Instructions to follow
Output only the lines of the entries that follow, starting at the one with "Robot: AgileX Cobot" and running down to the one with "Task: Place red", both included and unchanged.

Data extracted from a collection
* * *
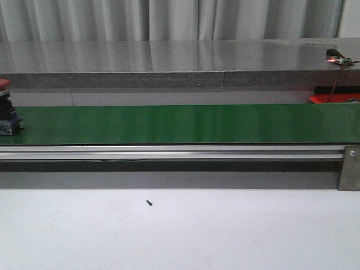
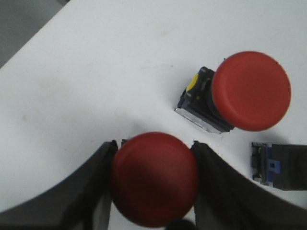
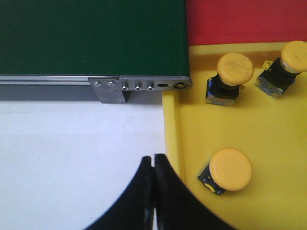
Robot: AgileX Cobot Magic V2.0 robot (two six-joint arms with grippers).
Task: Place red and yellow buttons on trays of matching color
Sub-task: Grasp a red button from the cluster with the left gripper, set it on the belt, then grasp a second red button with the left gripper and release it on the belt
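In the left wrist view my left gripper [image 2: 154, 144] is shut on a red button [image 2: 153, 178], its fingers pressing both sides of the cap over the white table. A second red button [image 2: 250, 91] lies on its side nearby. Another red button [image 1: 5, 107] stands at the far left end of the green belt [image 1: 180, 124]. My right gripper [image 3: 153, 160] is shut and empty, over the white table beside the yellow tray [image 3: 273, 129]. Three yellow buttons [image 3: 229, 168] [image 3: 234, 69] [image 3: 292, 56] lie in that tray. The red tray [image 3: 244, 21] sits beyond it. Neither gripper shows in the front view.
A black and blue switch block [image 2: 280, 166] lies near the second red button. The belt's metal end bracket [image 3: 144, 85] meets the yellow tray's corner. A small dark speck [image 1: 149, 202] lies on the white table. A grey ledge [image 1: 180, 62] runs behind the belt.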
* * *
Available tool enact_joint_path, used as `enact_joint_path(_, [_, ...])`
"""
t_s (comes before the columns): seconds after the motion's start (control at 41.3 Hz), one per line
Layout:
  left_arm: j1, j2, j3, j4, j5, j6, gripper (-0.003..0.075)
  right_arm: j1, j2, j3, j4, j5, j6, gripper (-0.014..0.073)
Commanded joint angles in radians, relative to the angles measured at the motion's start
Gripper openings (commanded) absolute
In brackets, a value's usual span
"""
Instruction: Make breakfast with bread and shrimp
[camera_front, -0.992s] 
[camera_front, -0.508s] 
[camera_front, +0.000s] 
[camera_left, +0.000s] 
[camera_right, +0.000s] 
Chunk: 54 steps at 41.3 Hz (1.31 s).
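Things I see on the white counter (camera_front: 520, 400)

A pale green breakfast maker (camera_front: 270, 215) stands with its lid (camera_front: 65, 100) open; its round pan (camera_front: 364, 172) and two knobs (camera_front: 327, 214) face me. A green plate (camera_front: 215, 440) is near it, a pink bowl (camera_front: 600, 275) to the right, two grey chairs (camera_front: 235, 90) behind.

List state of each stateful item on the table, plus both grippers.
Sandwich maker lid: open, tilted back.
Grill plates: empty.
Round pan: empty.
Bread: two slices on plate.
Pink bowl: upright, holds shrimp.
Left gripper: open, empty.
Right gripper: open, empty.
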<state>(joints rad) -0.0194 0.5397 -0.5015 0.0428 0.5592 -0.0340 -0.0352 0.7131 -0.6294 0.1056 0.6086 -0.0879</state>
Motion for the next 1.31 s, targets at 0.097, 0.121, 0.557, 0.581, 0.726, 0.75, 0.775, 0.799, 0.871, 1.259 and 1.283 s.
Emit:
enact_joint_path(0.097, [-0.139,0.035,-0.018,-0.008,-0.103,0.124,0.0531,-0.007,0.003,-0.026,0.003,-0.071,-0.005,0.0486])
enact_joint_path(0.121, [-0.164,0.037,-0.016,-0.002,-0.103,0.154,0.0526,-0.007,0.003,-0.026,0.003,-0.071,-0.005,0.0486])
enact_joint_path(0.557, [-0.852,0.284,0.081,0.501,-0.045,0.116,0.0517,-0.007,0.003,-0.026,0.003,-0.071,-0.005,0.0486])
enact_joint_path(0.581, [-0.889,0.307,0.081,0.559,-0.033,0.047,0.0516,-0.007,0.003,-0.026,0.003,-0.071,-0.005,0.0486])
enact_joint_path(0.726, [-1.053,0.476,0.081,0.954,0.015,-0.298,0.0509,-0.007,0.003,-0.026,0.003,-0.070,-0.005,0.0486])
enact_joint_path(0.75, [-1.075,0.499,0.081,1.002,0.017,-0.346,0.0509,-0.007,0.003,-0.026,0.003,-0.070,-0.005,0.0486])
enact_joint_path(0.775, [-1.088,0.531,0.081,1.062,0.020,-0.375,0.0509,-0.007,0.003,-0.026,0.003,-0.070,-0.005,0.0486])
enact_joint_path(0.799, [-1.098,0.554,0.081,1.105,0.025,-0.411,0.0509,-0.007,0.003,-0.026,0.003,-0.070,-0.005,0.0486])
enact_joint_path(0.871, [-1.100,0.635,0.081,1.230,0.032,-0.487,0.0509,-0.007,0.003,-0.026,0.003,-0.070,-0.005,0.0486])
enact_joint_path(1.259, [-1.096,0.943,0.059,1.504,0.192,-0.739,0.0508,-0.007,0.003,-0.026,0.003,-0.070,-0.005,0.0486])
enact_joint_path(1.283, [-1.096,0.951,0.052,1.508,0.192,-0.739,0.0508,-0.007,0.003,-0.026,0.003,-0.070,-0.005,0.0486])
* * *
Result
Robot: AgileX Cobot Magic V2.0 robot (two six-joint arms with grippers).
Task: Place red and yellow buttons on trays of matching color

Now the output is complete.